Market Power Sends Grocery Bills Sky-High

While fossil fuel giants hurt consumers at the pump, their agribusiness counterparts squeeze us at the grocery store. Giant food corporations are using inflation and supply chain problems as cover to boost profits. In fact, net profit margins for the country’s four top food corporations are up over 300%.

We have long gone to bat against food corporations to help consumers. When food behemoth Smithfield lied to consumers about pandemic meat shortages, we sounded the alarm — and Democrats in Congress heard us

Moreover, our research has meticulously exposed how the market power of a few megacorporations threatens our food, our families, workers, and the environment. Most recently, Food & Water Watch detailed how corporate speculation and the manipulation of commodity markets drives up food prices. 

Fortunately, Congressional Democrats have a consumer-focused agenda that, once enacted, will give families much-needed relief at the grocery store. This includes legislation they introduced such as the Farm System Reform Act and the Food and Agribusiness Merger Moratorium and Antitrust Review Act

Both of the bills will help break the corporate stranglehold on our food system and level the playing field for farmers and consumers. Of course, the giant food monopolies profiting from consumer misery are fighting this legislation, as well as any common sense measures that curtail their power and benefit working families. 
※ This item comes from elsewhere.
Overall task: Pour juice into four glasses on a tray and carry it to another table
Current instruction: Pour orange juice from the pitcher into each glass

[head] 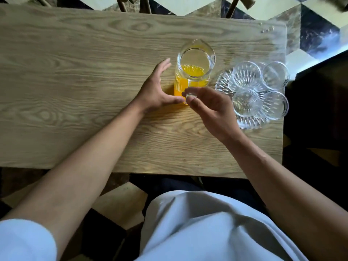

They’re using all of their power and influence to block the progressive agenda and elect more corporate shills in the midterm elections. But we’re fighting to stop them.

Democrats Will Fight Inflation by Fighting Corporate Greed

The November midterms will decide whether we can make common sense consumer protection a reality. Corporate profiteers are desperate to break the progressive majority. And if Republican corporate mouthpieces seize power, consumers will continue to suffer. 

Food & Water Action is working tirelessly to mobilize voters in support of candidates who will serve them. We are striving toward a future where a few billionaires and corporations can no longer profit off our suffering; a future with a livable — affordable, accessible — future that we can all share.